Intersex people who have operated against their will must be compensated. This is the opinion of a Senate report published on March 7. He pleads for better monitoring.
For some, it is torture. For others, a mutilation. Sexual organ surgery is rarely experienced well by intersex people. And for good reason: for a long time, the choice was not left to those concerned. On paper, people who are intersex – or people with variations in sexual development – are born with sexual organs shaped in such a way that it cannot be said whether they are girls or boys (see box).
In a senatorial report handed over on March 7, a delegation marks the end of this taboo. The co-rapporteurs, Maryvonne Blondin (PS) and Corinne Bouchoux (EELV), propose to compensate people who have been operated against their will.
Heavy consequences
Two solutions were opposed during the debates: a questioning of the doctors who practice the intervention without taking the opinion of the first concerned, or a compensation by the National Office of Compensation for Medical Accidents (Oniam) The latter solution seems “preferable to that of the compensation which would involve the implication of a civil and penal responsibility of the professionals of health”, judges the report.
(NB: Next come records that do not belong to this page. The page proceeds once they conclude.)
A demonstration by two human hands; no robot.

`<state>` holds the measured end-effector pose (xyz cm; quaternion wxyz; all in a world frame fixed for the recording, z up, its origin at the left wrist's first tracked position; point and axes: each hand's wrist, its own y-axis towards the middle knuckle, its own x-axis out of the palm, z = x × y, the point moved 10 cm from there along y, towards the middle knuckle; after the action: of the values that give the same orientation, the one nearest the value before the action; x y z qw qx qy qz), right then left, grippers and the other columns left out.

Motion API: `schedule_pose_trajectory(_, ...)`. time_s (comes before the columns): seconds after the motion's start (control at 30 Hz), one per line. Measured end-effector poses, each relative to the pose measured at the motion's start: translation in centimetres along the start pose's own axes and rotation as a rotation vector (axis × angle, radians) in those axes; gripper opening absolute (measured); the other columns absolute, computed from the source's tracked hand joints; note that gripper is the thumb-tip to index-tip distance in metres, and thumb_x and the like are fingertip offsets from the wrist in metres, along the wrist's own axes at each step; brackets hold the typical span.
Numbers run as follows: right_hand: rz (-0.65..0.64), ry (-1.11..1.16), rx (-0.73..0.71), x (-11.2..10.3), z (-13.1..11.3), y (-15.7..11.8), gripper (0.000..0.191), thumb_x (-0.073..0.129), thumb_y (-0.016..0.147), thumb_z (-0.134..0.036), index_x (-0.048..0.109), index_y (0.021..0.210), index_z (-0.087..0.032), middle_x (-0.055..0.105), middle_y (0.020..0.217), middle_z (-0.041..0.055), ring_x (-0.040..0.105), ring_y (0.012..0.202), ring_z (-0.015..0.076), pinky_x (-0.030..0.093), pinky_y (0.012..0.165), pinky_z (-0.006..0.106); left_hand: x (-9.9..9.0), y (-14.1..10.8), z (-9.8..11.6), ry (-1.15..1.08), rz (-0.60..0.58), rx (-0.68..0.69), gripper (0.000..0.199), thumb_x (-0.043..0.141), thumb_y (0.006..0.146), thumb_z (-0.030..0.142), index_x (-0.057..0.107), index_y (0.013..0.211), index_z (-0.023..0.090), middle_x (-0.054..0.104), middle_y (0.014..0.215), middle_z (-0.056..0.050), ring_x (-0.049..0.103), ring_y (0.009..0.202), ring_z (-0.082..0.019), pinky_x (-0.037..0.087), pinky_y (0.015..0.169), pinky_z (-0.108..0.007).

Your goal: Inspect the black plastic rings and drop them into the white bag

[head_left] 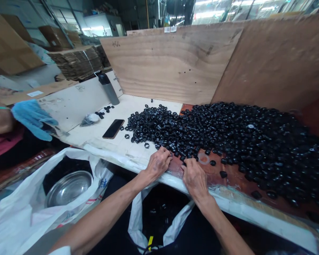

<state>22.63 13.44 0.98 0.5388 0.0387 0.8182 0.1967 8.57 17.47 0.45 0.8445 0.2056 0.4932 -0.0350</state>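
A large heap of small black plastic rings and caps (159, 124) spreads over the tabletop and thickens toward the right. At the heap's front edge my left hand (158, 163) has its fingers curled together; whatever sits between the fingertips is too small to make out. Just to its right, my right hand (196, 177) is closed in a pinch, with a small black plastic part at its fingertips beside the heap. Below both hands, a white sack (136, 219) hangs open under the table edge, with dark pieces inside.
A phone (113, 128), a grey bottle (110, 88) and a small plastic bag (90, 119) lie or stand at the left. Wooden boards (170, 67) wall the back. Another white sack (18, 212) holds a metal bowl (69, 187). Another person's arm (1, 120) shows far left.
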Motion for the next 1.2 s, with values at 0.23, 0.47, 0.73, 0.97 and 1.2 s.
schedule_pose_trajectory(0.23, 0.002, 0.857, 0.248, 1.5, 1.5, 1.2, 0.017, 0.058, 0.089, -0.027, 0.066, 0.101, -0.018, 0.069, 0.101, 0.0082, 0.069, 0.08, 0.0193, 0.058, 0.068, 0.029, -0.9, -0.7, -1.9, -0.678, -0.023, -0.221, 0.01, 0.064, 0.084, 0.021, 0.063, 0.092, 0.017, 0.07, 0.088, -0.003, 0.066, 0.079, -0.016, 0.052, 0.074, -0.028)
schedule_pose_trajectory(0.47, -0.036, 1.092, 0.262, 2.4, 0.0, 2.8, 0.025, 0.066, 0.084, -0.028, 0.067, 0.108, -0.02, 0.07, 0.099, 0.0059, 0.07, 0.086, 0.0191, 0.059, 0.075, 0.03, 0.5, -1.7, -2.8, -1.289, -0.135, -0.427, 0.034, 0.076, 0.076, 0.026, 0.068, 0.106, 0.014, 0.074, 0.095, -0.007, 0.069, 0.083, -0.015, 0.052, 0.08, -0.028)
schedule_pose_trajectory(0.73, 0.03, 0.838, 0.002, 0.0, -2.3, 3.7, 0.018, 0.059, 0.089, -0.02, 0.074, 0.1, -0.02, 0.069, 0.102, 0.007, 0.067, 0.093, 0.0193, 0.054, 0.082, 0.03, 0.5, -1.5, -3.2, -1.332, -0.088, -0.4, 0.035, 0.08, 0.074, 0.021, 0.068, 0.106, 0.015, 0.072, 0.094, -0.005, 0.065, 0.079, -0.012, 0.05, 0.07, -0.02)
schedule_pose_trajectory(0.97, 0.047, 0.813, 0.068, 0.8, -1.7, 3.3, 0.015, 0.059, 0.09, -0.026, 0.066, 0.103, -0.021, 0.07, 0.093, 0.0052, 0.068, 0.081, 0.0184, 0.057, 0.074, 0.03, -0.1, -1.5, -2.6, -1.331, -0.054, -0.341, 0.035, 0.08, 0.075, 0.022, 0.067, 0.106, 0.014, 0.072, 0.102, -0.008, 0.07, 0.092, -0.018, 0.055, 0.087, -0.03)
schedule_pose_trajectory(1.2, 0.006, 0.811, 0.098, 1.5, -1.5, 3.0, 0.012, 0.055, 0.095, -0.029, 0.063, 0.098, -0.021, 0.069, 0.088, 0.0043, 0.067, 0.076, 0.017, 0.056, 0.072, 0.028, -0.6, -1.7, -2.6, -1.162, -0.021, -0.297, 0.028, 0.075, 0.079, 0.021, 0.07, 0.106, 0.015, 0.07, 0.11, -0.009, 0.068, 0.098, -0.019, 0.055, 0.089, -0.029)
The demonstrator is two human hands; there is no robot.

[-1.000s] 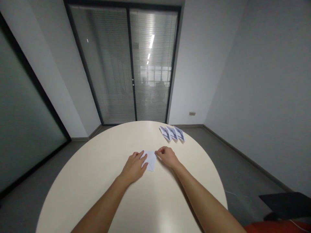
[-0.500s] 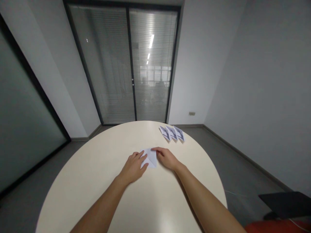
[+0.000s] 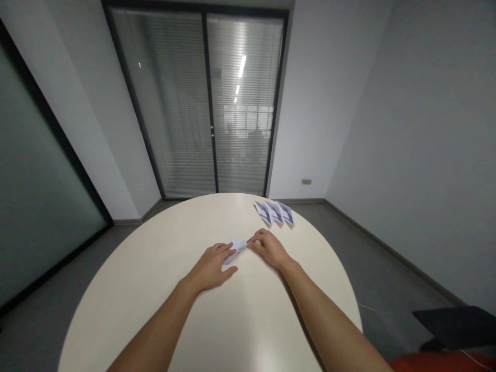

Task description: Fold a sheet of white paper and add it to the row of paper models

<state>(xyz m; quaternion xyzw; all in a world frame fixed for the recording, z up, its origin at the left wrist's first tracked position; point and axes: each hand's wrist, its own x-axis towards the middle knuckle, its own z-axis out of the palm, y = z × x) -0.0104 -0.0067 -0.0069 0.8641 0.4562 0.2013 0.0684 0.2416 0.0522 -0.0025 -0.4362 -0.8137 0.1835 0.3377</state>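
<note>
Evidently, the right hand [image 3: 273,251] pinched one corner of the paper [image 3: 238,246] between thumb and fingertips drawn together, while the left hand [image 3: 209,266], its fingers slightly spread and thumb apart, rested on the opposite side without gripping. Near the middle of the round table [image 3: 155,268], this one sheet had just changed from a flat, squarish outline to a narrower, roughly triangular one, suggesting a diagonal fold in progress; three folded pieces [image 3: 274,212] lay in a row toward the table's far right edge.
</note>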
This outcome has the advantage of recognizing the harm suffered by intersex people. Because the interventions can leave long-term consequences, during sexual intercourse or a simple urination. “Today, I am 51 years old and still in pain: I suffer from urinary tract infections, I have neurological lesions linked to surgeries which make me suffer permanently and force me to walk with a cane”, testifies Vincent Guillot, questioned by the rapporteurs.
Improve follow-up
It is in fact all the medical care that must be reviewed, say the senators. They therefore recommend not to intervene until the child is able to speak for himself. If support is more the rule, efforts can still be obtained. Indeed, many people are not followed in the long term. The report therefore recommends the establishment of treatment protocols that strengthen medical care, but also psychological.
For this, it will be necessary to improve the training of health professionals, in order to make them aware of the subject. And why not, suggests the delegation, establish a treatment protocol that emphasizes the principles of precaution and medical necessity. In all cases, the Ministry of Social Affairs and Health will have to take up the subject.
Facilitate civil status procedures
More transparency, but also more numbers. Currently, no reliable statistics exist on intersex people. The civil status is silent on the subject. A silence that must end, according to the Senate report. Because it is emblematic of the unease around this subject and the repercussions are heavy on those who are victims.
The delicate question of the declaration to the civil status remains to be resolved. He does not recognize, for the moment, the neutral sex. It is therefore up to parents to choose very early on. The delegation therefore suggests extending the deadline for declaring births beyond five days in order to allow a longer period of reflection, but also to facilitate the procedures for a change of sex… without mentioning them on official documents. One way to obtain well-deserved peace.
Intersex, a multifaceted definition
The Senate report acknowledges this: defining intersex is a difficult exercise. No wonder, since this term covers a wide variety of situations. On paper, people who are intersex – or people with variations in sexual development – are born with sex organs shaped in such a way that it cannot be said whether they are girls or boys. But in fact, many conditions are observed by specialists.
So, to facilitate the process, five “groups” were created, depending on the nature of the anomaly. The first involves an abnormality of the sexual organs in relation to genes, the second of people whose genetic profile is male but which does not correspond to the sexual organs. A third group is made up of people with an unusual chromosome set and malformed sexual organs, the fourth with “real” hermaphroditism cases – with two coexisting structures. Finally, the last group concerns people whose hormones and chromosomes are normal but whose sexual organs are seriously deformed.